# Try it
Retype all of the data shown below, keeping every character the same.

# Supplied material
=-=-=-=-=
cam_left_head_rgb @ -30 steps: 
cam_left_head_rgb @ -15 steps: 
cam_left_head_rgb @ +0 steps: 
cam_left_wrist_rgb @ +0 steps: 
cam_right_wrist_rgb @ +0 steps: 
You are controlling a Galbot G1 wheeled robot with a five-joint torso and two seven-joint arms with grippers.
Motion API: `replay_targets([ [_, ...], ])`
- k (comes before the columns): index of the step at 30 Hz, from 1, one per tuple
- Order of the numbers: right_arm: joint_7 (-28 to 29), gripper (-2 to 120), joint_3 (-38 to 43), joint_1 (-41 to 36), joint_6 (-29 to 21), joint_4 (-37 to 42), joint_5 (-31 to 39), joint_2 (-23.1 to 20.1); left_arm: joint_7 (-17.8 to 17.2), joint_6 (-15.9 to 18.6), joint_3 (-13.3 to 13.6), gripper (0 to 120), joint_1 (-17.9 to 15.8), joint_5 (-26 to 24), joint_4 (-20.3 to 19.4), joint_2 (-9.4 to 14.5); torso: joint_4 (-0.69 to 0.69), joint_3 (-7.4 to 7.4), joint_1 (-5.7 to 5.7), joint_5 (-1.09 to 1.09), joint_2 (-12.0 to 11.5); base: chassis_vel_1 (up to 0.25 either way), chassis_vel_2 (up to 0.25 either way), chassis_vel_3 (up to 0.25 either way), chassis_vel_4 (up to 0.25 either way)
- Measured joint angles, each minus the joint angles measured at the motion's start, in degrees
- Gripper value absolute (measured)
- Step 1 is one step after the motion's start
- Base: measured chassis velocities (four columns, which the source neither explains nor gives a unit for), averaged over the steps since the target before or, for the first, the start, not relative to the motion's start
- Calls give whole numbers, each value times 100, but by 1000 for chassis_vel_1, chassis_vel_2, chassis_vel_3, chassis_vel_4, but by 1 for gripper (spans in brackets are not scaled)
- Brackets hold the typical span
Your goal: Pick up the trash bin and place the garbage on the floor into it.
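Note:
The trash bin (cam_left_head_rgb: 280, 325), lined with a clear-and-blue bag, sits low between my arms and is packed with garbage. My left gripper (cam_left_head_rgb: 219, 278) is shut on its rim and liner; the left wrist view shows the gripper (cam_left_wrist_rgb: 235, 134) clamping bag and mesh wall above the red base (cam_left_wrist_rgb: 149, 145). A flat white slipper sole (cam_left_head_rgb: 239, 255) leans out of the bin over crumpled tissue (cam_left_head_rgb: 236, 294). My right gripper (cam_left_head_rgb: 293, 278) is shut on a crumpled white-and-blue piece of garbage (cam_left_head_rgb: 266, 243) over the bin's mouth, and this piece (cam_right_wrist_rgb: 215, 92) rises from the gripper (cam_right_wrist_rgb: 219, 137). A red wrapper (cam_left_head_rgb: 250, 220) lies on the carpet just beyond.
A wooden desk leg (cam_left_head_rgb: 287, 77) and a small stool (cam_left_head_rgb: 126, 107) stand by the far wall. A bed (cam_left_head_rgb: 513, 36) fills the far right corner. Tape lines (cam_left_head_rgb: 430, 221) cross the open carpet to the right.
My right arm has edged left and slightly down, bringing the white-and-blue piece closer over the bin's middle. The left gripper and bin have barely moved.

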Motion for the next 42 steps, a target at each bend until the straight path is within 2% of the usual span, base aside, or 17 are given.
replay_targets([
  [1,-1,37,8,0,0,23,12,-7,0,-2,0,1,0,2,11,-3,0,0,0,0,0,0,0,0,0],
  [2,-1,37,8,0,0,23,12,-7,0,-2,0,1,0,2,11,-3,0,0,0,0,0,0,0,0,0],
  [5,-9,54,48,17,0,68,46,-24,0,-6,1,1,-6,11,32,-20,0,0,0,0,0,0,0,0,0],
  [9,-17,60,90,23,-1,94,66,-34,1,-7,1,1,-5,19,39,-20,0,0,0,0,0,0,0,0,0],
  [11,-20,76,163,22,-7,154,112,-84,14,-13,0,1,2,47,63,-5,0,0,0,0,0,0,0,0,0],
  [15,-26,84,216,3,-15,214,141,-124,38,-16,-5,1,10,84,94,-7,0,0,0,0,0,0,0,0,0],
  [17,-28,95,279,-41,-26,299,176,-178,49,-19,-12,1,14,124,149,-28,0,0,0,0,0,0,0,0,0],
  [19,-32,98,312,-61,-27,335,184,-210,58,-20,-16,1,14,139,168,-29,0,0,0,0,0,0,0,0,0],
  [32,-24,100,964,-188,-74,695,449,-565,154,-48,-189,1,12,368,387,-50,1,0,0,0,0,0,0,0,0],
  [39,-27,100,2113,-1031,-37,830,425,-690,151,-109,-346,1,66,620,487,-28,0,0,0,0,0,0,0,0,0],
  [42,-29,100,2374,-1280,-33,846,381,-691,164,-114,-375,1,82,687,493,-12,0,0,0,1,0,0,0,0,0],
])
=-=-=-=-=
# Task answer
cam_left_head_rgb @ -30 steps: 
cam_left_head_rgb @ -15 steps: 
cam_left_head_rgb @ +0 steps: 
cam_left_wrist_rgb @ +0 steps: 
cam_right_wrist_rgb @ +0 steps: 
You are controlling a Galbot G1 wheeled robot with a five-joint torso and two seven-joint arms with grippers.
Motion API: `replay_targets([ [_, ...], ])`
- k (comes before the columns): index of the step at 30 Hz, from 1, one per tuple
- Order of the numbers: right_arm: joint_7 (-28 to 29), gripper (-2 to 120), joint_3 (-38 to 43), joint_1 (-41 to 36), joint_6 (-29 to 21), joint_4 (-37 to 42), joint_5 (-31 to 39), joint_2 (-23.1 to 20.1); left_arm: joint_7 (-17.8 to 17.2), joint_6 (-15.9 to 18.6), joint_3 (-13.3 to 13.6), gripper (0 to 120), joint_1 (-17.9 to 15.8), joint_5 (-26 to 24), joint_4 (-20.3 to 19.4), joint_2 (-9.4 to 14.5); torso: joint_4 (-0.69 to 0.69), joint_3 (-7.4 to 7.4), joint_1 (-5.7 to 5.7), joint_5 (-1.09 to 1.09), joint_2 (-12.0 to 11.5); base: chassis_vel_1 (up to 0.25 either way), chassis_vel_2 (up to 0.25 either way), chassis_vel_3 (up to 0.25 either way), chassis_vel_4 (up to 0.25 either way)
- Measured joint angles, each minus the joint angles measured at the motion's start, in degrees
- Gripper value absolute (measured)
- Step 1 is one step after the motion's start
- Base: measured chassis velocities (four columns, which the source neither explains nor gives a unit for), averaged over the steps since the target before or, for the first, the start, not relative to the motion's start
- Calls give whole numbers, each value times 100, but by 1000 for chassis_vel_1, chassis_vel_2, chassis_vel_3, chassis_vel_4, but by 1 for gripper (spans in brackets are not scaled)
- Brackets hold the typical span
Your goal: Pick up the trash bin and place the garbage on the floor into it.
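Note:
The trash bin (cam_left_head_rgb: 280, 325), lined with a clear-and-blue bag, sits low between my arms and is packed with garbage. My left gripper (cam_left_head_rgb: 219, 278) is shut on its rim and liner; the left wrist view shows the gripper (cam_left_wrist_rgb: 235, 134) clamping bag and mesh wall above the red base (cam_left_wrist_rgb: 149, 145). A flat white slipper sole (cam_left_head_rgb: 239, 255) leans out of the bin over crumpled tissue (cam_left_head_rgb: 236, 294). My right gripper (cam_left_head_rgb: 293, 278) is shut on a crumpled white-and-blue piece of garbage (cam_left_head_rgb: 266, 243) over the bin's mouth, and this piece (cam_right_wrist_rgb: 215, 92) rises from the gripper (cam_right_wrist_rgb: 219, 137). A red wrapper (cam_left_head_rgb: 250, 220) lies on the carpet just beyond.
A wooden desk leg (cam_left_head_rgb: 287, 77) and a small stool (cam_left_head_rgb: 126, 107) stand by the far wall. A bed (cam_left_head_rgb: 513, 36) fills the far right corner. Tape lines (cam_left_head_rgb: 430, 221) cross the open carpet to the right.
My right arm has edged left and slightly down, bringing the white-and-blue piece closer over the bin's middle. The left gripper and bin have barely moved.
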
Motion for the next 42 steps, a target at each bend until the straight path is within 2% of the usual span, base aside, or 17 are given.
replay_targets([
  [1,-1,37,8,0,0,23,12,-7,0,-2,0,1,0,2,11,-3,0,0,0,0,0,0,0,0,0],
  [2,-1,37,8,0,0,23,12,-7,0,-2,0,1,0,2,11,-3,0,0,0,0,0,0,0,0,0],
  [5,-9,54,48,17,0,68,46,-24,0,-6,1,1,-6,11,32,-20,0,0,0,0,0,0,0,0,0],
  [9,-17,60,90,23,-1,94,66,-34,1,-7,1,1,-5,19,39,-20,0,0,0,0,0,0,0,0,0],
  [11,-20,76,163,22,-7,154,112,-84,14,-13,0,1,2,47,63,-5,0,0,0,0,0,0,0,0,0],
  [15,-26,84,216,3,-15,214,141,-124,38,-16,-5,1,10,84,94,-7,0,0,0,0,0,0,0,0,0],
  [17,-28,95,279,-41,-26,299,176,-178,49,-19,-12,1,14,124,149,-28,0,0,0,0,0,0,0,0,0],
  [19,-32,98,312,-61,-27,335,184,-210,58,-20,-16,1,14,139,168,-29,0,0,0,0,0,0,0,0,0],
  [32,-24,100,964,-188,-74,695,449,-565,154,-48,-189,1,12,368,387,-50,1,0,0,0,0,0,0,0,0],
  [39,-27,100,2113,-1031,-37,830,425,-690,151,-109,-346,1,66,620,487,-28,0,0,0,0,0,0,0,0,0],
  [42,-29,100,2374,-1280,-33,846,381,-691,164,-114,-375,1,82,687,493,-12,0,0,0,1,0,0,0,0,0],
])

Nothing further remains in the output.